- Interactive map of Mangga Besar
- Country: Indonesia
- Province: Jakarta
- Regency: West Jakarta
- Subdistrict: Taman Sari
- Postal code: 11180

= Mangga Besar, Jakarta =

Mangga Besar is an administrative village of Taman Sari, West Jakarta, Indonesia.This village is adjacent to Pinangsia Road (Glodok) in the north, Ciliwung River to the west, Tangki to the east and Mangga Besar Road in the south. The neighborhood is a popular nightlife destination in Jakarta.

==History==
Historically, the area is one of the first 'lokalisasi' area of the Batavian era. In the past, the Batavian community knew PSK as 'cabo', which was adapted from 'caibo' - a mandarin term for ladies of the night. Visitors were VOC officials and Chinese traders. Husada Hospital was established in 1924 making it one of the longest-serving hospitals in Jakarta.

==Demographics==
Historically, the population of this neighborhood was predominantly ethnic Chinese Indonesian like the adjacent Chinatown of Glodok, but the Chinese Indonesian population has been shrinking. There are at least 3 Chinese temples within the neighborhood. Vihara Avalokitesvara temple, one of the Chinese temples, was built in 1936 and has altars of Buddha and Guan Yin (Goddess of Mercy).

Today, Mangga Besar is increasingly becoming known as Jakarta’s "Little Italy". A growing number of Italians are moving into Mangga Besar, and they are establishing businesses such as restaurants, grocery stores, bakeries, and pizzerias.

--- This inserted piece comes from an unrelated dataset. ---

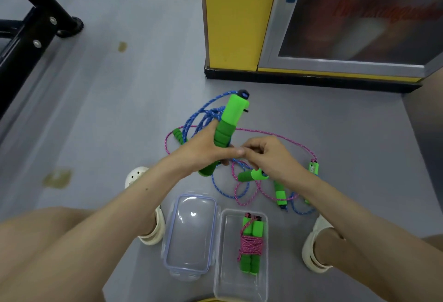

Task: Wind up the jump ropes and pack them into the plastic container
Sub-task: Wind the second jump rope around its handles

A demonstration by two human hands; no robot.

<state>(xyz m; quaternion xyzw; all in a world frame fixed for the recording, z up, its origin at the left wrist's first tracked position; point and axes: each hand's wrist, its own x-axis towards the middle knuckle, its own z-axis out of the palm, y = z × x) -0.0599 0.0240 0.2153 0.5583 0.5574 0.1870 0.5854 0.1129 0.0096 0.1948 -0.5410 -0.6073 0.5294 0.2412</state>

==Culinary, club, cafe and karaoke==
Mangga Besar is famous as a notorious nightlife area of Jakarta. Not only notorious as the center of nightlife, Mangga Besar is also known for its tempting eateries. A variety of Chinese food and also a variety of food from the Indonesian archipelago as well as Western food, which is unique and interesting about foods of Mangga Besar. With the increasing Italian population, Mangga Besar has become home to some of the best Italian restaurants in Jakarta.

Numerous bars, nightclubs, karaoke, cafe, massage parlors and sex-hotel located in the area. Lokasari Plaza is a shopping mall which also houses hotels, nightclubs, bar, karaoke and massage parlor.

==Transportation==
The area is served by TransJakarta corridor 1, Blok M-Kota route. Mangga Besar railway station of Jakarta metro rail is located in the neighborhood.